= Pierre Coral =

French monk and historian

Pierre Coral (died 1286) was a French monk and historian. He was the prior of Saint-Martin de Limoges, then abbot from 1247 until 28 August 1276, when he became the abbot of Tulle (as Pierre III), a position he held until his death. He was buried in Tulle next to the altar of Saint Martin.

Pierre wrote in Latin the first chronicle of the abbey of Saint-Martin de Limoges. He had access to a now lost cartulary, the Liber beate Marie, and also to charters of Bishop Hilduin, a passionary and a necrology. He acquired the Chronicle of Adhemar of Chabannes from neighbouring monasteries. Pierre's chronicle begins with the refoundation of the abbey by Hilduin in 1012, although it mentions events going back to its legendary founding by Saint Eligius in 648. It continues down to 1275.

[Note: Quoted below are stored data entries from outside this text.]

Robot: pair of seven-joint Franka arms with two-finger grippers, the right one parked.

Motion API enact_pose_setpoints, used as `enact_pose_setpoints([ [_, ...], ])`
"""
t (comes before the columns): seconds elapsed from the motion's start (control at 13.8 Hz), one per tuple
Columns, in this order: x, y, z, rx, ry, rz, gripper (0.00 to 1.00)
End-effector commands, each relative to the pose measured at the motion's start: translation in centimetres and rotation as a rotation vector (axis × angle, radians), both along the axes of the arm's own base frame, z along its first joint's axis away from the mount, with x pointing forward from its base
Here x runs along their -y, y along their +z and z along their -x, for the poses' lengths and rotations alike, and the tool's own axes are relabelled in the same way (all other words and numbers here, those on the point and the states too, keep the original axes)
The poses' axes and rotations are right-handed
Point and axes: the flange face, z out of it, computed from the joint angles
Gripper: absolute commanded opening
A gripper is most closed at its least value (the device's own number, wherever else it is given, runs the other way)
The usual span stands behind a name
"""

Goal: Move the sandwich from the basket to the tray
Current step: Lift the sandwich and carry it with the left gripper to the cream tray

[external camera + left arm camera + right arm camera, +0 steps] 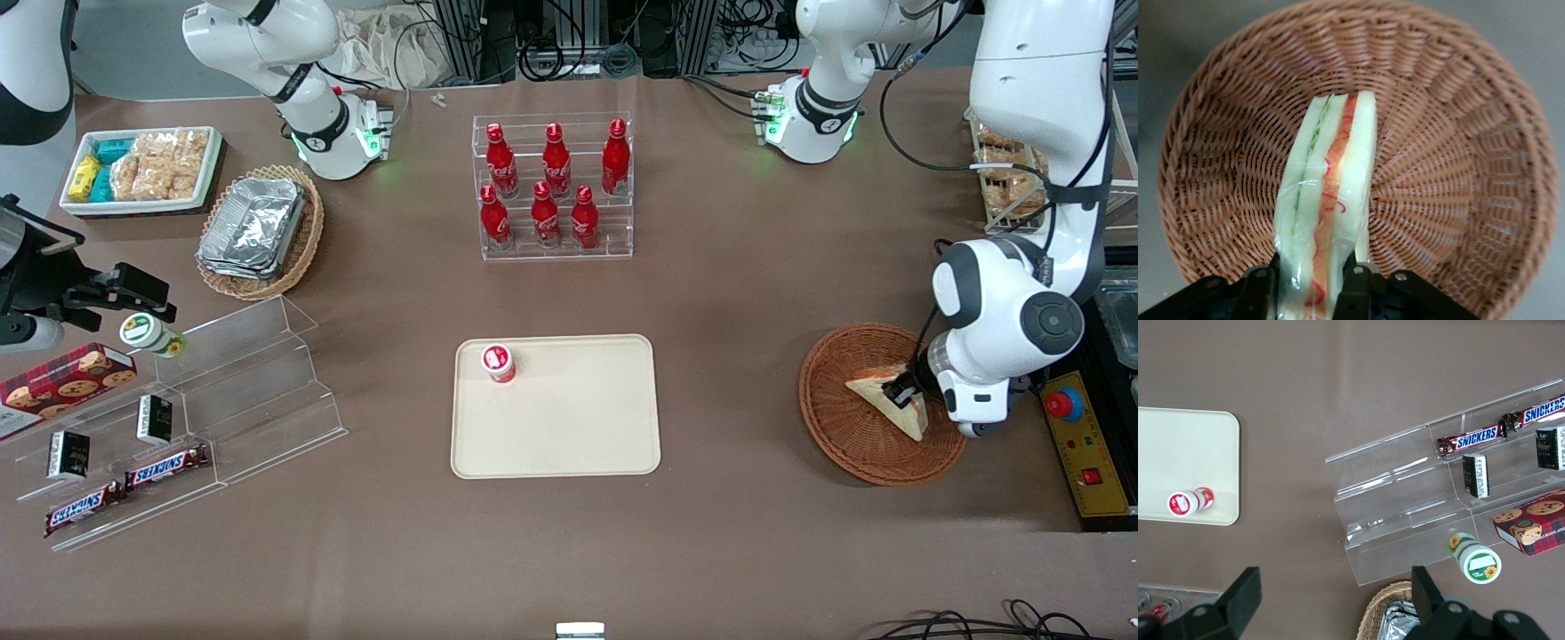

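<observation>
The sandwich, a pale triangular wedge with green and orange-red filling, stands on edge over the round reddish-brown wicker basket, near the working arm's end of the table. My left gripper is shut on the sandwich, one black finger pressed against each bread face. The wrist view looks down along the wedge into the basket's woven floor. The cream-beige tray lies flat in the middle of the table, well apart from the basket.
A small red-and-white cup stands in a tray corner. A clear rack of red bottles sits farther from the camera than the tray. A tan basket of foil trays, a snack tray and a clear stepped shelf occupy the parked arm's end.
</observation>
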Motion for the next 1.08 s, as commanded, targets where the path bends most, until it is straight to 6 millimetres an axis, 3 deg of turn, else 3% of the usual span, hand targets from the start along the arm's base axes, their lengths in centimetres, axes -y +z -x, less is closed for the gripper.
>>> enact_pose_setpoints([
  [0.0,0.3,9.4,1.0,-0.026,-0.054,0.025,0.00],
  [0.14,2.5,14.5,1.5,-0.112,-0.167,0.047,0.00],
  [0.22,4.6,16.5,1.6,-0.131,-0.242,0.058,0.00],
  [0.29,7.3,18.0,1.7,-0.138,-0.336,0.070,0.00],
  [0.43,13.2,18.8,2.4,-0.137,-0.535,0.099,0.00],
  [0.65,23.1,17.0,3.0,-0.062,-0.697,0.160,0.00],
  [0.87,32.9,13.2,4.5,0.003,-0.797,0.169,0.00],
  [1.01,37.8,9.8,5.2,-0.008,-0.808,0.084,0.00],
])
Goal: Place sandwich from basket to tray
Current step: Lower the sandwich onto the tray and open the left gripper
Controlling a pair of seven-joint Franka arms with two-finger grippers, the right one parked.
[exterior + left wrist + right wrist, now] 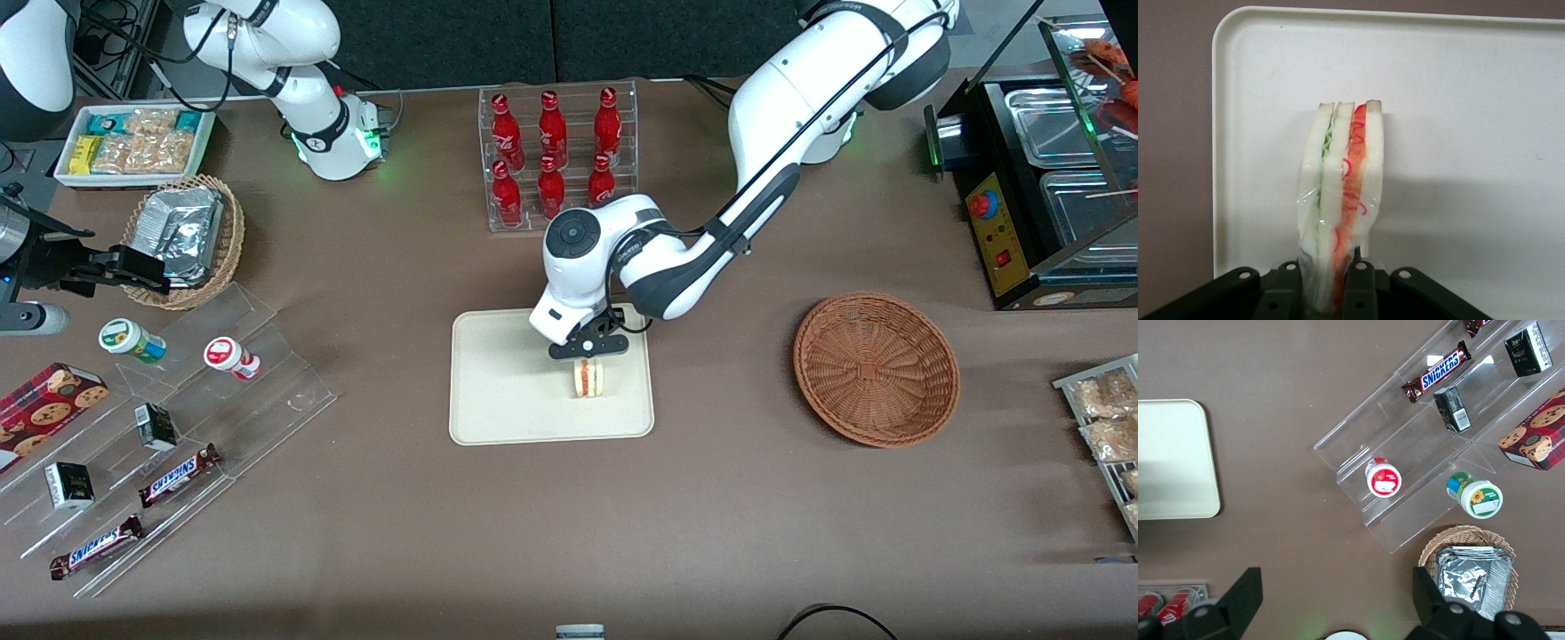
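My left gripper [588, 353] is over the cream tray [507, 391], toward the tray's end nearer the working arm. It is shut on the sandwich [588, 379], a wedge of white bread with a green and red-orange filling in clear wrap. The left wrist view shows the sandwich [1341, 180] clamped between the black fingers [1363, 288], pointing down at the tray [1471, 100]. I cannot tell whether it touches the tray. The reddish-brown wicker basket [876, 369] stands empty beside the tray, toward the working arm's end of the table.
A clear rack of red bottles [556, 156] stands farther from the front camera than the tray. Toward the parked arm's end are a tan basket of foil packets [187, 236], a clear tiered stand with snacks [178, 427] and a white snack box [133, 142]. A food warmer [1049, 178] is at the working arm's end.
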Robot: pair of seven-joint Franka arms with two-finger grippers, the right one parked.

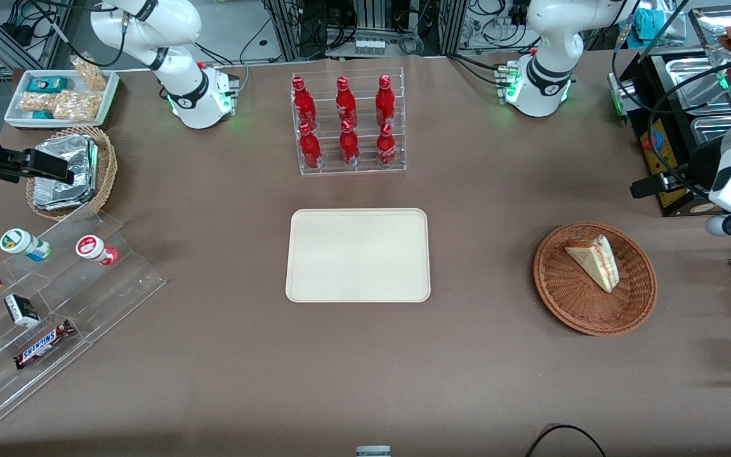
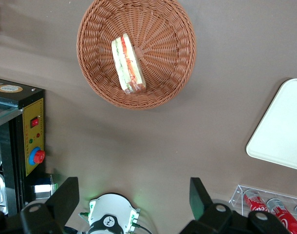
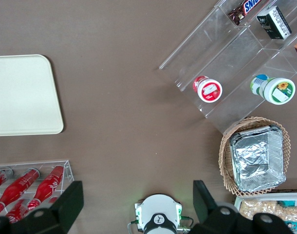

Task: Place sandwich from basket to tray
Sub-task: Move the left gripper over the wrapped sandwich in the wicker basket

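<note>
Risk of a slip on the clear wrap, or of tipping the wedge against the wicker, if closing on the sloped faces of the sandwich and not across the flat bread sides. Lies in the basket, toward the working arm's end, well apart from the bare tray. Gripper wide open, holding nothing, touching nothing, high above the table near the basket.
</note>
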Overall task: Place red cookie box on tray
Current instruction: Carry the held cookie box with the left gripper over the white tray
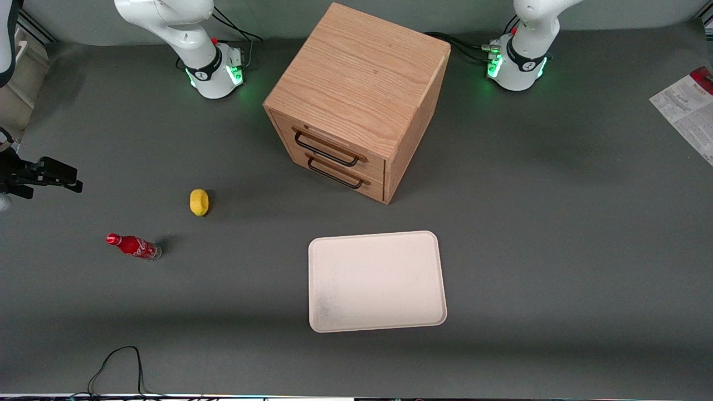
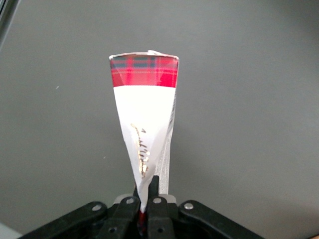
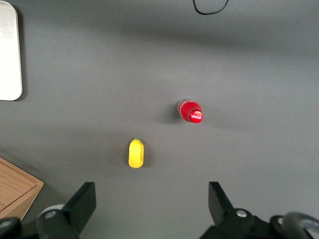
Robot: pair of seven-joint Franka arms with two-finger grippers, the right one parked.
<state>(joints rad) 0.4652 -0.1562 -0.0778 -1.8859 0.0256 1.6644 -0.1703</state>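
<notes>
My left gripper (image 2: 147, 191) is shut on one end of the red cookie box (image 2: 144, 104). The box hangs from the fingers over bare grey table, with its whitish face and red tartan end showing. In the front view only part of the box (image 1: 688, 108) shows at the picture's edge, toward the working arm's end of the table; the gripper itself is out of that view. The cream-white tray (image 1: 377, 281) lies flat with nothing on it, nearer the front camera than the wooden cabinet. One edge of it shows in the right wrist view (image 3: 9, 50).
A wooden two-drawer cabinet (image 1: 356, 106) stands mid-table, drawers shut. A yellow lemon (image 1: 199, 201) and a small red cola bottle (image 1: 133, 246) lie toward the parked arm's end. A black cable (image 1: 117, 362) loops at the table's front edge.
</notes>
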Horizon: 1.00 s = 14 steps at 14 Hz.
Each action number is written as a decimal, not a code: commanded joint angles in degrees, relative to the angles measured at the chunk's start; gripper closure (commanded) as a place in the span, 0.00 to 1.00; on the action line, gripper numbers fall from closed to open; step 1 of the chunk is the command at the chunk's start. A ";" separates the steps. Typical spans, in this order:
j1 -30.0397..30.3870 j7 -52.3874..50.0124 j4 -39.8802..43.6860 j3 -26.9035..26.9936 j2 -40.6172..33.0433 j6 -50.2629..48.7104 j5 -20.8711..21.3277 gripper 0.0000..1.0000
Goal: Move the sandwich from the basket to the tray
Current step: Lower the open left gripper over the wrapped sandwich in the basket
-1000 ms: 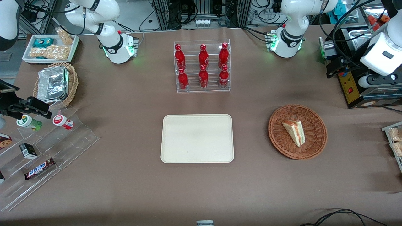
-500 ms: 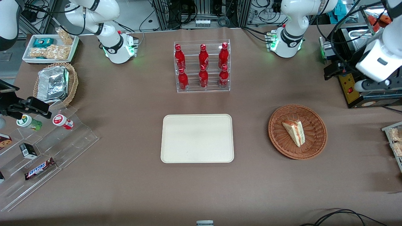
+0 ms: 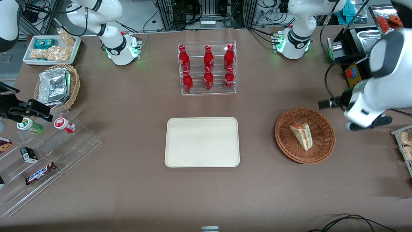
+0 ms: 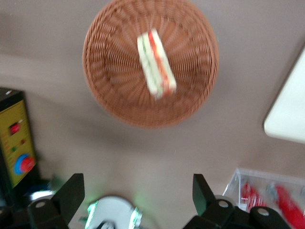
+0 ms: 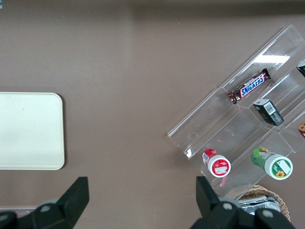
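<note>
The sandwich (image 3: 302, 136) is a white wedge with red and green layers, lying in the round reddish-brown basket (image 3: 322, 122). Both also show in the left wrist view, the sandwich (image 4: 156, 62) in the middle of the basket (image 4: 109, 76). The cream tray (image 3: 202, 141) lies flat and bare beside the basket, toward the parked arm's end; its corner shows in the left wrist view (image 4: 288, 114). My left gripper (image 4: 137, 193) is open and empty, held high above the table. Its wrist (image 3: 367, 103) hovers beside the basket's rim, toward the working arm's end.
A clear rack of red bottles (image 3: 207, 67) stands farther from the front camera than the tray. A black box with a red button (image 3: 352, 75) sits by the working arm. Clear display steps with snacks (image 3: 42, 154) and a tan basket with foil container (image 3: 56, 85) are toward the parked arm's end.
My left arm has swung down from the table's end toward the basket and now hangs by its rim. The sandwich, basket and tray have not moved.
</note>
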 commanded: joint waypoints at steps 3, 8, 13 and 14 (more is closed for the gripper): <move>0.96 -7.35 -13.62 1.57 0.48 20.86 -0.70 0.00; 0.44 -18.01 -14.34 1.48 6.36 31.08 -0.79 0.00; 0.09 -21.88 -14.51 1.40 10.67 35.30 -0.88 0.00; 0.09 -21.88 -14.60 1.31 11.11 35.31 -0.88 0.00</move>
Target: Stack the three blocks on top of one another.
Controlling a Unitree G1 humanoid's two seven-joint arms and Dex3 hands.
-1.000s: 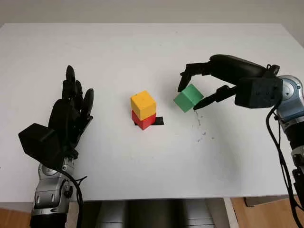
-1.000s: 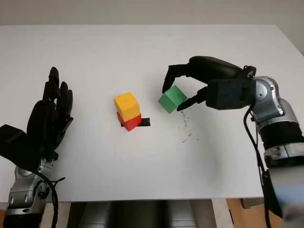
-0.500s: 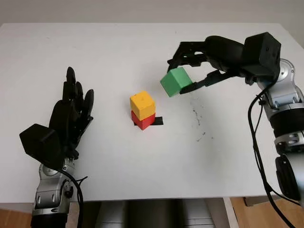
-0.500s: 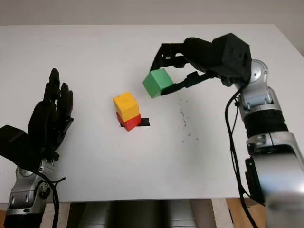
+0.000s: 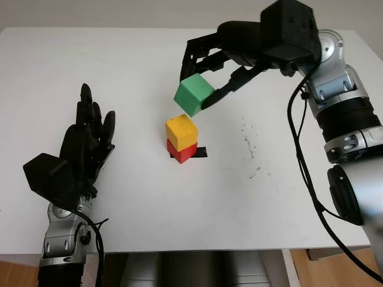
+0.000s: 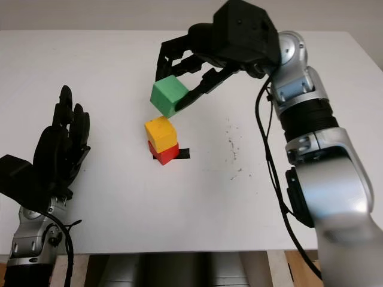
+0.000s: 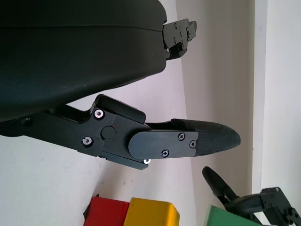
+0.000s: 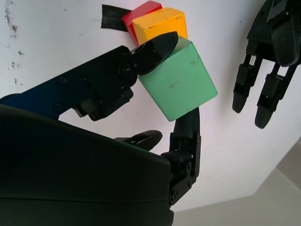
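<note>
Holding the green block (image 5: 194, 95) up in the air, pinched tight between the black fingers (image 8: 155, 47) of the right hand (image 5: 206, 78). Just below that hand and a bit toward the robot, a yellow block (image 5: 181, 131) sitting on top of a red block (image 5: 182, 152), with a small black tape mark (image 5: 199, 152) on the white table (image 5: 179, 209) poking out from under the red one. Green block tilted, not touching the yellow one, a small gap of air between them. Nothing standing between the green block and the little stack. Some small dark specks (image 5: 250, 149) on the table, under the right arm and off to the side of the stack.

Far across from the right hand, the left hand (image 5: 84, 146) open above the table, holding nothing, well apart from the blocks.

Half a second ago, green block farther off to the side of the stack and lower down; now lifted higher and carried closer, nearly over the yellow block. Stack and left hand in the same spots as before.
</note>
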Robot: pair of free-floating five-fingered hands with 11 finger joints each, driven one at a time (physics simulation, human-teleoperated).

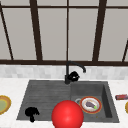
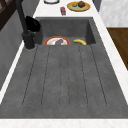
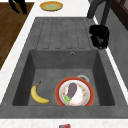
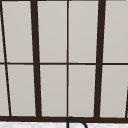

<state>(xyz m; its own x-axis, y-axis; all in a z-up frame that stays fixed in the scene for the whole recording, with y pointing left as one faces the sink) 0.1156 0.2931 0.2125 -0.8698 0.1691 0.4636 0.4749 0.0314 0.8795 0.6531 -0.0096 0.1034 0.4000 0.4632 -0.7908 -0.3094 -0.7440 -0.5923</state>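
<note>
Right hand (image 1: 74, 76): fingers curled round the faucet (image 1: 67, 72) base.
Left hand (image 1: 31, 113): fingers loosely curled, holding nothing, above the drainboard (image 1: 42, 97).
Basin: plate (image 3: 75, 93) with eggplant (image 3: 72, 89), banana (image 3: 37, 94).

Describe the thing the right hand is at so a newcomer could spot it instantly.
Start at the dark grey sink under the window. At the middle of its back edge stands a black faucet with a curved spout, and the right hand is at its base. It is the one tall upright thing there.
</note>
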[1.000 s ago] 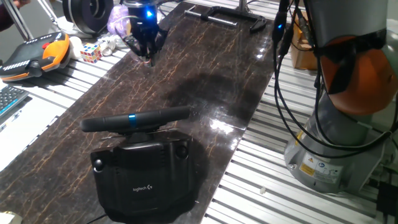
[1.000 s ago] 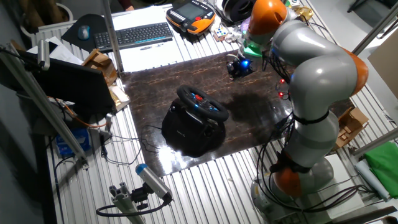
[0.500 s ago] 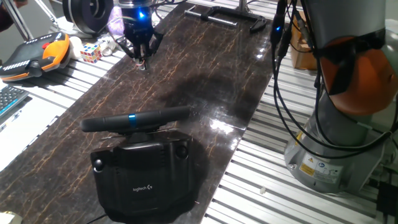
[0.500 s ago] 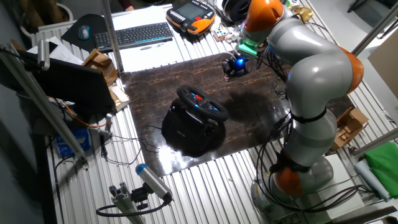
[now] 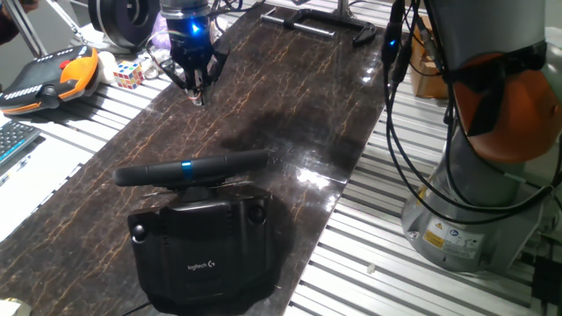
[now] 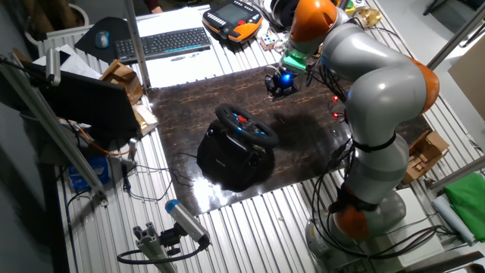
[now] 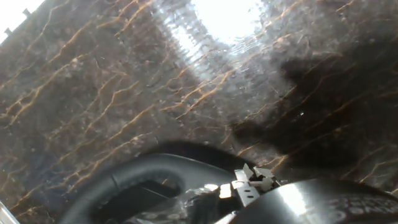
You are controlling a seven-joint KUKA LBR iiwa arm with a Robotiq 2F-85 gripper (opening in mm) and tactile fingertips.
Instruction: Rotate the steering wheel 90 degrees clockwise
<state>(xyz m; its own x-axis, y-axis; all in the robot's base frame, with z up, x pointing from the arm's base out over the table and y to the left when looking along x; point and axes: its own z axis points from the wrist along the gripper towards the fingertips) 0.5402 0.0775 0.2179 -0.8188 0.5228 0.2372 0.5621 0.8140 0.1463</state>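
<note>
One fixed view shows the wheel [image 5: 191, 168] edge-on at the near end of the dark marble top [image 5: 290, 96], its blue stripe facing up and toward the far end, mounted on the black base [image 5: 204, 250] with the Logitech logo. The gripper [image 5: 197, 88] hangs above the far end of the top, well apart from the wheel, near the Rubik's cube [image 5: 127, 74] and the orange controller [image 5: 53, 77] on the slatted table beside it. Its fingers point down and look close together with nothing between them, though at this size I cannot tell for sure whether they are spread or pressed together.

The other fixed view has the arm [image 6: 379, 98] reaching over the top, with the gripper [image 6: 277, 86] beyond the wheel [image 6: 246, 126] and not touching it. The hand view shows mostly bare marble, with what may be the rim [image 7: 155, 177] curving along the bottom edge; that part is blurred.

As far as the pictures show, no turning has begun. The approach to the rim, the grasp and the whole quarter turn clockwise are left.
</note>
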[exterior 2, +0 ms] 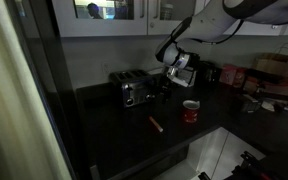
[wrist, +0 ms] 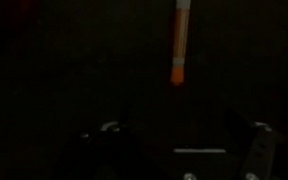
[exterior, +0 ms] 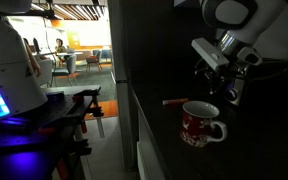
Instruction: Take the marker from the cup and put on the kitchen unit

The autograph manuscript of Pierre's chronicle is lost. It survives in four manuscripts, BnF lat. 5452 (fols. 104^{r}–112^{v}), 11019, 12764 (fols. 1–24) and 171116 (fols. 35–47). In the first three it is mixed with other historical material in what is known as the Great Chronicle of Limoges. MS 5452 contains some additions beyond 1275. A copy of the autograph made in 1275, now lost, was used by Claude Estiennot de la Serre and Jean Bandel in copying MSS 12764 and 171116, respectively, in the 17th century.